President Obama and Vice President Joe Biden were sworn into their second terms Sunday, but Washington watchers saw a few telling signs that the No. 2 was anxious for a promotion in four years. The gaffe-prone Biden didn’t help tamp down speculation, and, in fact, may have actually made more people focus on his possible next steps. On Saturday night he told the Iowa State Society Inauguration Ball he was “proud to be president of the United States.” The audience laughed and he corrected himself: “I’m proud to be vice president of the United States. And I am prouder to be President Barack Obama’s vice president!” (Watch video of the gaffe after the jump.)

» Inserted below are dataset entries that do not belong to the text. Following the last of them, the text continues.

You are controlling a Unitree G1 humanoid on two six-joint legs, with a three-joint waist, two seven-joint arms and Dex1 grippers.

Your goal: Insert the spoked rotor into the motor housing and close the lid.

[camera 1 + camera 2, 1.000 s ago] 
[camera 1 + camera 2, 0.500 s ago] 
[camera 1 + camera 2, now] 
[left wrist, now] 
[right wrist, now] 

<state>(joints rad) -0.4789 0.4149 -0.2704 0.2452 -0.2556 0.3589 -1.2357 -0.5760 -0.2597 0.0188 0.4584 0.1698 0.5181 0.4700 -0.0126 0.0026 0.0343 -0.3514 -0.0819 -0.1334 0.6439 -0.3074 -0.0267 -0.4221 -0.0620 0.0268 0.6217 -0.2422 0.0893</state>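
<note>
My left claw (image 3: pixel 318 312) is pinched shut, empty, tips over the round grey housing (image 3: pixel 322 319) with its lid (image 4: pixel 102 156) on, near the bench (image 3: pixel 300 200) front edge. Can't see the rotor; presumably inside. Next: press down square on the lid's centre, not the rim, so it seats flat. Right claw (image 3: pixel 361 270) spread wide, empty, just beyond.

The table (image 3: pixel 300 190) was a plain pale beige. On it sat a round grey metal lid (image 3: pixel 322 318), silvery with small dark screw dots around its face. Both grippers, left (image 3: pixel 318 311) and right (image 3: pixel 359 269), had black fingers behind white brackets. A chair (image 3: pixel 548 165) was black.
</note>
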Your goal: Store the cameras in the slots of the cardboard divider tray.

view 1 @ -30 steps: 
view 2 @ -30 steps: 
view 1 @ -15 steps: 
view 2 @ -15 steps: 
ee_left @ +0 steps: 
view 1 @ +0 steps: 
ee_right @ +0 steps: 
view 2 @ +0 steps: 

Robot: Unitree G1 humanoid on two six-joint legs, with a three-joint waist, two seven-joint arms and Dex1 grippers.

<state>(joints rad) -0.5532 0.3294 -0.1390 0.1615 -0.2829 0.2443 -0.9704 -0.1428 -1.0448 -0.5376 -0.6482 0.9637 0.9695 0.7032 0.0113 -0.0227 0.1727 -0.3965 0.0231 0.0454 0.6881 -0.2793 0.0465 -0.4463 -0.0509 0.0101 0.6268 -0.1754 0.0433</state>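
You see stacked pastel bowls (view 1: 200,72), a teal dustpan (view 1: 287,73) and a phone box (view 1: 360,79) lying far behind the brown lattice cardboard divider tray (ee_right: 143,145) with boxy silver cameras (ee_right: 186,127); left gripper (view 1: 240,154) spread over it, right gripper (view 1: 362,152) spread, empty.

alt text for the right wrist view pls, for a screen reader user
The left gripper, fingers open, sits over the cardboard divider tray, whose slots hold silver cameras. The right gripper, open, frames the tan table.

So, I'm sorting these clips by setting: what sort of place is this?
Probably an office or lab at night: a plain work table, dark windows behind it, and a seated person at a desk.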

Biden misspeaking is hardly news, of course. But the fact that he was at the ball in the first place, showing support for the state with the first presidential nominating contest, could actually mean something. As could Biden's guest list for his swearing-in ceremony Sunday, notes the Wall Street Journal’s Peter Nicholas, who reads every possible or imagined tea leaf. Two key officials from two very important primary states were at the Naval Observatory Sunday: New Hampshire Governor Maggie Hassan and South Carolina’s Democratic Party chairman, Dick Harpootlian. Plus, his selection of Justice Sonia Sotomayor to lead his swearing-in could also mean something if you consider the importance of the Latino vote.
Biden can plan all he wants but for now, all eyes continue to be on outgoing Secretary of State Hillary Clinton. Even though polls show Biden would be a popular candidate among Democrats with 66 percent saying they could support his candidacy, that is still almost 20 percentage points behind the 85 percent who say they could support Clinton, reports CNN.